■ What is needed: Look in the material below for the line with "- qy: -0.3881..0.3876" and the line with "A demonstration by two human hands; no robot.", then set down exactly those two lines and all lines between, nothing more.

====== Records to process ======

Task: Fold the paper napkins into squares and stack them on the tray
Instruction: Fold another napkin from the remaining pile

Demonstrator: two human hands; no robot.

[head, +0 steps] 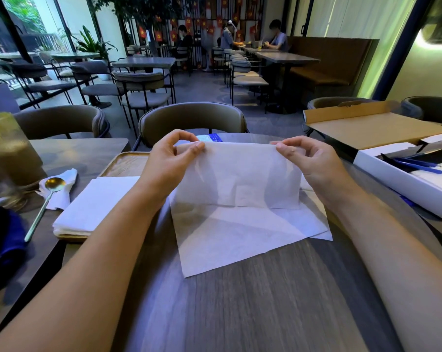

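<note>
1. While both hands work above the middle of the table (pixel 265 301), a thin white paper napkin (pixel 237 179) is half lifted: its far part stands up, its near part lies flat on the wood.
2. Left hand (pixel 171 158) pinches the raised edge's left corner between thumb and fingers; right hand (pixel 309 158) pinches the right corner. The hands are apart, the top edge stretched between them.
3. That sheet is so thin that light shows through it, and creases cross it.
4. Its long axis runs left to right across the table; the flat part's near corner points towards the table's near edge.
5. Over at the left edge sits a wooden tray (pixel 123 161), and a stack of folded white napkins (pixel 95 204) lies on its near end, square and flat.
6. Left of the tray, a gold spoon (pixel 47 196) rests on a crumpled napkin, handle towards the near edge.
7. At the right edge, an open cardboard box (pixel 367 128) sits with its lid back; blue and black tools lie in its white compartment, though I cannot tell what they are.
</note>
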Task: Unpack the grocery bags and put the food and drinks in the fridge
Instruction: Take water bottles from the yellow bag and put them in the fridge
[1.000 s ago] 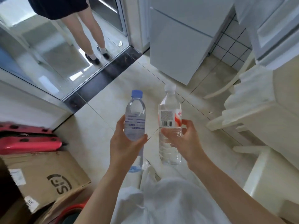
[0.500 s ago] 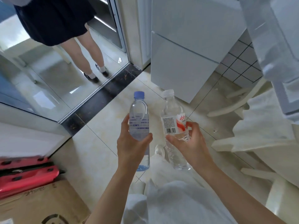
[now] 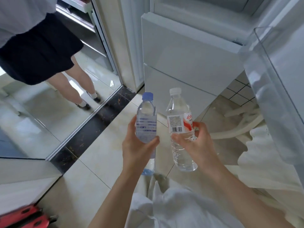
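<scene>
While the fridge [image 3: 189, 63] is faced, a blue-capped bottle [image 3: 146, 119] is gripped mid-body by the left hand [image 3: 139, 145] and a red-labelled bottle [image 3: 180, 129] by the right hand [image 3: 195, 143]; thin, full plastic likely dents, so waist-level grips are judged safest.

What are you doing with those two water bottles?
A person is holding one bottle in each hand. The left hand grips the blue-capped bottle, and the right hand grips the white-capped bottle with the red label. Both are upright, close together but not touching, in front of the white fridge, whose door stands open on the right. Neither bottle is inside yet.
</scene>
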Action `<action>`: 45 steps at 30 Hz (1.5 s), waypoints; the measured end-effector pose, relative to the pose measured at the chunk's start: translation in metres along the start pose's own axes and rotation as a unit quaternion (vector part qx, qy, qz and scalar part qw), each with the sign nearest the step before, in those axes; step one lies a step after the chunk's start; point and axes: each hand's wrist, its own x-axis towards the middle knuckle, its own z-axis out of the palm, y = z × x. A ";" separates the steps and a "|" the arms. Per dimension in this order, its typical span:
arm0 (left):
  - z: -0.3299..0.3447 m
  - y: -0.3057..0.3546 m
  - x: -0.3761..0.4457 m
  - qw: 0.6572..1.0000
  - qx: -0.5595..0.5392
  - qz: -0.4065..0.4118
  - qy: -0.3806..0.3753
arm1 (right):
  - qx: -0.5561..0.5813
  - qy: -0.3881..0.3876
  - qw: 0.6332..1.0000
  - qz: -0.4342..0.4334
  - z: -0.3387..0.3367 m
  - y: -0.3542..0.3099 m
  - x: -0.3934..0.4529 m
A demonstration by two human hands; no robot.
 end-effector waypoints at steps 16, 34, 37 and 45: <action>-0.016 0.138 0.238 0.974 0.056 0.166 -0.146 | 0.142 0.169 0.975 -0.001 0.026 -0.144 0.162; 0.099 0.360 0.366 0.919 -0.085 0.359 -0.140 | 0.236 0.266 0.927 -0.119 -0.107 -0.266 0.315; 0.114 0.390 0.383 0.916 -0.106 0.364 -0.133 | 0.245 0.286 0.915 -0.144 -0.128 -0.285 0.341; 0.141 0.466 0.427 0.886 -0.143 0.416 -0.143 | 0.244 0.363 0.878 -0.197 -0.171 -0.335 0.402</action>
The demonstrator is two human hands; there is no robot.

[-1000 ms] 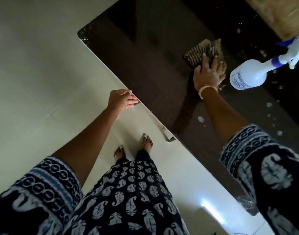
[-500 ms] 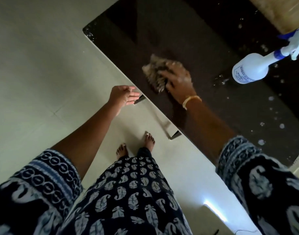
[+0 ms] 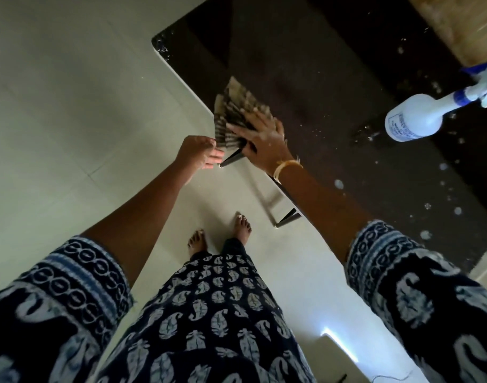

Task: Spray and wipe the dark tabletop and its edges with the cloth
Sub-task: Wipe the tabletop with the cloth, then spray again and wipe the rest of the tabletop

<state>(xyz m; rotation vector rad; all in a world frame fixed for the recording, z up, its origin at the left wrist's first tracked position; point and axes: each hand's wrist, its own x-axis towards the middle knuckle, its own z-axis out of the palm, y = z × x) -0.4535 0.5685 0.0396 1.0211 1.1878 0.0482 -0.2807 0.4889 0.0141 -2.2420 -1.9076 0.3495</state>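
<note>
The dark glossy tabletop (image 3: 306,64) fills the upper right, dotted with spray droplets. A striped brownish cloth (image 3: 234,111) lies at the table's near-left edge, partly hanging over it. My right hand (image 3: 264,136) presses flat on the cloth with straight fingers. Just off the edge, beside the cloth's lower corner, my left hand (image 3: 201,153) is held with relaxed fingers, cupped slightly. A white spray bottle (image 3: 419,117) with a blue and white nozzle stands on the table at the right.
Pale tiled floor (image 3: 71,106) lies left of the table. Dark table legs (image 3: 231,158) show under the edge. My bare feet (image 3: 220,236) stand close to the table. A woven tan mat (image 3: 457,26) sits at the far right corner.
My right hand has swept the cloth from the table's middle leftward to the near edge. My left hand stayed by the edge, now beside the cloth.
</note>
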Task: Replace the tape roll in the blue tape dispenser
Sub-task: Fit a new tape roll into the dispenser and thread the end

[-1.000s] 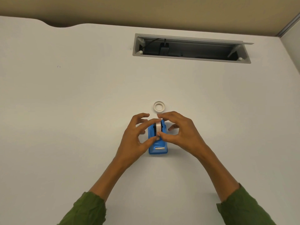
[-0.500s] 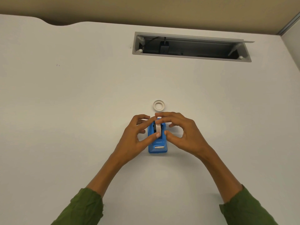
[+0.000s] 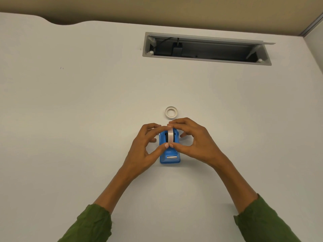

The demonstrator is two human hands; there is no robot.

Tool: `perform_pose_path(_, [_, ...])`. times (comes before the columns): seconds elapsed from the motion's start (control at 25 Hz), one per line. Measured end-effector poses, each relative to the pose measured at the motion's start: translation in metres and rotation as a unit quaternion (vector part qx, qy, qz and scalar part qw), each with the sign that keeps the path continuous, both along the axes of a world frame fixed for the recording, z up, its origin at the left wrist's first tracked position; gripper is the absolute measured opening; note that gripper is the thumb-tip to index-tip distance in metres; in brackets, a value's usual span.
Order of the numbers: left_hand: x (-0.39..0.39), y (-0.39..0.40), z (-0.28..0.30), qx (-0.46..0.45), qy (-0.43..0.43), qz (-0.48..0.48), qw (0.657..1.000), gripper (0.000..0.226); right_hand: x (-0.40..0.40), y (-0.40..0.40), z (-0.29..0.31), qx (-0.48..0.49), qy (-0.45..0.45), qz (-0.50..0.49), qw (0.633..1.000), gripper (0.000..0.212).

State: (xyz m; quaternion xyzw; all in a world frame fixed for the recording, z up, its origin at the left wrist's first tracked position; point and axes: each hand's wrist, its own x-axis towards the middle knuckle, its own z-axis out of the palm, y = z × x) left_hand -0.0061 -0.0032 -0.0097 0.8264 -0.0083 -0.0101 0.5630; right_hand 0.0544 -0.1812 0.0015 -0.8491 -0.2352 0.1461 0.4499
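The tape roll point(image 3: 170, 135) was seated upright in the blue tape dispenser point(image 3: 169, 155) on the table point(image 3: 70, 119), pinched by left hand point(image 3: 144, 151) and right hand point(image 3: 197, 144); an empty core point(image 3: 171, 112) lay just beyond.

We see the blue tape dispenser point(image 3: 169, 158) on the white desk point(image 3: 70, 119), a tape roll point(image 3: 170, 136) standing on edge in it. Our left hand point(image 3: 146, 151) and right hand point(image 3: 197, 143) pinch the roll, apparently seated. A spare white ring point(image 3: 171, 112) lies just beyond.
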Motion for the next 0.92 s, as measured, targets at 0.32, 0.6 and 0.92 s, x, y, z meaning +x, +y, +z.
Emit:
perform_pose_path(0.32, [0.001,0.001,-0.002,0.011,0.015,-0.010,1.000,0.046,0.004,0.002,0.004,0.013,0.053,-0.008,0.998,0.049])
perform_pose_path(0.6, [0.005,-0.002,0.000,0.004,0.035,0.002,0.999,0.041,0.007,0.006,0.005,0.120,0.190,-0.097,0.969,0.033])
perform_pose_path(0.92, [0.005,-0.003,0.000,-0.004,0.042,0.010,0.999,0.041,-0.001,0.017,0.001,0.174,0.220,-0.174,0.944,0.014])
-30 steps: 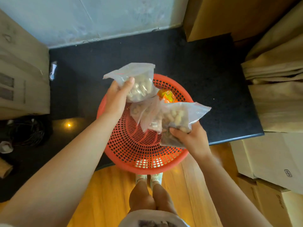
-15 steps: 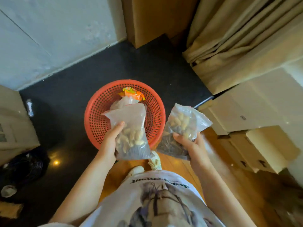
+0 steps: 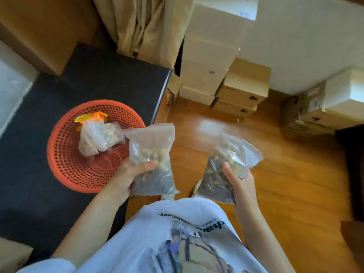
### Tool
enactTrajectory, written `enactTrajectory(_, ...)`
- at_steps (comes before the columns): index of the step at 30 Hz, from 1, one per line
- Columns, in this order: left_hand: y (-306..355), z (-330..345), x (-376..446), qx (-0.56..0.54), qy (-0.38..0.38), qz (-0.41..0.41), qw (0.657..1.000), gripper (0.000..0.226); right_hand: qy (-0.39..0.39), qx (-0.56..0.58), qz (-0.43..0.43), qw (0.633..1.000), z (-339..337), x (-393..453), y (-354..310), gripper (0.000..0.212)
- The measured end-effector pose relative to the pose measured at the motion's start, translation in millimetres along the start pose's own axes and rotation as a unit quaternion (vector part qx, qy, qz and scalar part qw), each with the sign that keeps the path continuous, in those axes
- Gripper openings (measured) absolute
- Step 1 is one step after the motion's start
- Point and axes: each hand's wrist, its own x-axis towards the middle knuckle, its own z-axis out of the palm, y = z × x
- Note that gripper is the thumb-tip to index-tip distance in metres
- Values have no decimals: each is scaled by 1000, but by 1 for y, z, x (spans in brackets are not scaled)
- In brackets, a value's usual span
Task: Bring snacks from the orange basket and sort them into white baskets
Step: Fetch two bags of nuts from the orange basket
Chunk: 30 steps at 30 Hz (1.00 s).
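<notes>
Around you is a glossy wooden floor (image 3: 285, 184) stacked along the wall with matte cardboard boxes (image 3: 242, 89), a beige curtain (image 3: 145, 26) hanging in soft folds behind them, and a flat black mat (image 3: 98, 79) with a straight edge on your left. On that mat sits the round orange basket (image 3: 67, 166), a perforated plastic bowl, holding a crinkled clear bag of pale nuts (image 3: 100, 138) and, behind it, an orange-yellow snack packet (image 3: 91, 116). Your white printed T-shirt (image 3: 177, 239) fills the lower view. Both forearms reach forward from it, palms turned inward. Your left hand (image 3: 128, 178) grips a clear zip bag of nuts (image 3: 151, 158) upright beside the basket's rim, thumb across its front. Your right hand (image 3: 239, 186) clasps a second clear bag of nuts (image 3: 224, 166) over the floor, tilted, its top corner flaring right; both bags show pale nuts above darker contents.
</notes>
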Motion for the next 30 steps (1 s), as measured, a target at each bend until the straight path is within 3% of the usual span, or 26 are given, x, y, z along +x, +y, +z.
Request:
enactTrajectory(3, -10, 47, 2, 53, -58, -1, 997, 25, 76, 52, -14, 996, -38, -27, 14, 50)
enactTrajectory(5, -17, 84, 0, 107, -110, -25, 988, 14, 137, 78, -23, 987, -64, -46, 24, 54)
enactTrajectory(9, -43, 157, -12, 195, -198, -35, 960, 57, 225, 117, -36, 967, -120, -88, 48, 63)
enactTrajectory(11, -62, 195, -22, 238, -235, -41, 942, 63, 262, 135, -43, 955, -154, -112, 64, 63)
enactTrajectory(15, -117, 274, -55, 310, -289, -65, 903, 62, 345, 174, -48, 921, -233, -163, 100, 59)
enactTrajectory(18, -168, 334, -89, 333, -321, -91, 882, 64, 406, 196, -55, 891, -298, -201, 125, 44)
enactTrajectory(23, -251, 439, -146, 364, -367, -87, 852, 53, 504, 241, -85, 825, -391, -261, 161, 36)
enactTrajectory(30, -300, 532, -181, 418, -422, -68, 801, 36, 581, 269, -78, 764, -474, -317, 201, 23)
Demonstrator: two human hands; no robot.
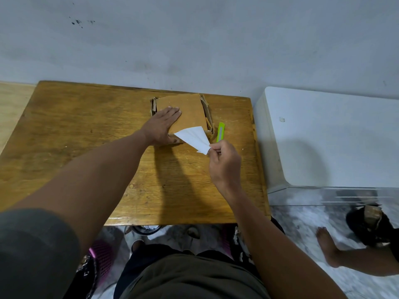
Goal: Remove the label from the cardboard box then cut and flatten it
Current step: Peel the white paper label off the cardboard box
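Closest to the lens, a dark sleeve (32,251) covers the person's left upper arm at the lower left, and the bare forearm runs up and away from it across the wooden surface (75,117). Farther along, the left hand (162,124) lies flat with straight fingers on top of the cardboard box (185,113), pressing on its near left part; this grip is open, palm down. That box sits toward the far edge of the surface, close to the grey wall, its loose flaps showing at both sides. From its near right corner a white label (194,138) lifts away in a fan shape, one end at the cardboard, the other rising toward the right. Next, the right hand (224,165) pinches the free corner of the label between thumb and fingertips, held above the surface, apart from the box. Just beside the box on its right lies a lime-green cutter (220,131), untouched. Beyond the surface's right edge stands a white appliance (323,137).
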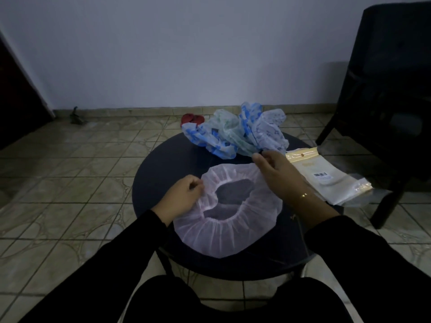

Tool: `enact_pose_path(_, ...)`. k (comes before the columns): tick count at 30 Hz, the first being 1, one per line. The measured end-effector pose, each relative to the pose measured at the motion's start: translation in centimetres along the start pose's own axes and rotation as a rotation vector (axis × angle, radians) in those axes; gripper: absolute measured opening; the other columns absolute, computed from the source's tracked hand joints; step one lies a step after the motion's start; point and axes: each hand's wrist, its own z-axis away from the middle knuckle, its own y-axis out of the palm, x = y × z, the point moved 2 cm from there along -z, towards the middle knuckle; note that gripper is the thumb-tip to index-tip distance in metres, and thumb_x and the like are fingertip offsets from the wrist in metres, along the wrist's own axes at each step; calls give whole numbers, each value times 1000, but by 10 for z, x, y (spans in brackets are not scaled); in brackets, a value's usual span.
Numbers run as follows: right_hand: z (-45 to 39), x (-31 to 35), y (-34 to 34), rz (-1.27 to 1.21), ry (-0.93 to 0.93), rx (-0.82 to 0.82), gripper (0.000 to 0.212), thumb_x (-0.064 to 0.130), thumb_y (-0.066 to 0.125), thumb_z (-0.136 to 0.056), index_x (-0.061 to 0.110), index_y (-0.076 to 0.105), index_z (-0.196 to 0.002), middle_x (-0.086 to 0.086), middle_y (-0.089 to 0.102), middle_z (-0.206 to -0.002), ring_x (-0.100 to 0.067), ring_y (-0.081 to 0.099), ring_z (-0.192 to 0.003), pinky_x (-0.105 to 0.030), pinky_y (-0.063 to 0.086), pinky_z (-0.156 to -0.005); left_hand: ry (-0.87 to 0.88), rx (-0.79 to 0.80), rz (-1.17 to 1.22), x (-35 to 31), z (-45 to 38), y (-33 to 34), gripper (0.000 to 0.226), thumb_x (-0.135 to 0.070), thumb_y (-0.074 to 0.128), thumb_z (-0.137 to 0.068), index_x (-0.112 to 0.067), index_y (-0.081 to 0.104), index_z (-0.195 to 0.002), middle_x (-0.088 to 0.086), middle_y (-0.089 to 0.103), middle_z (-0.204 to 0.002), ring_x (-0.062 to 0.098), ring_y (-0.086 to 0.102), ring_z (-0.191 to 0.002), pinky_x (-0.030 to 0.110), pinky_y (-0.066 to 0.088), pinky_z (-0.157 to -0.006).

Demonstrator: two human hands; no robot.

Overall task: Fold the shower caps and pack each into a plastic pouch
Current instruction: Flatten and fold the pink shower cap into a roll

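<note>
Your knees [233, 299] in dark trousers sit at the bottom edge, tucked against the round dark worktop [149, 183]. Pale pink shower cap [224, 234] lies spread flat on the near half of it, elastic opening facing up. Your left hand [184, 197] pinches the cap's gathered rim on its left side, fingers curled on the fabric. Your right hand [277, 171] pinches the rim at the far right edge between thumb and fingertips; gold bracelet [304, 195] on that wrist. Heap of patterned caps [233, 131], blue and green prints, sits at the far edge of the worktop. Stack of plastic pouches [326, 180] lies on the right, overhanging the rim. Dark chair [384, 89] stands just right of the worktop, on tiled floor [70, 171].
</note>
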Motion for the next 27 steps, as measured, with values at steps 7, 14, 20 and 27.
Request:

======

■ Result for this exercise:
  - qy: -0.3881..0.3876
  - qw: 0.6332..1.0000
  - qz: -0.4342..0.4334
  - z: -0.3387..0.3367 m
  - y: -0.3542..0.3099 m
  - x: -0.3934..0.4529 m
A demonstration by two human hands; no robot.

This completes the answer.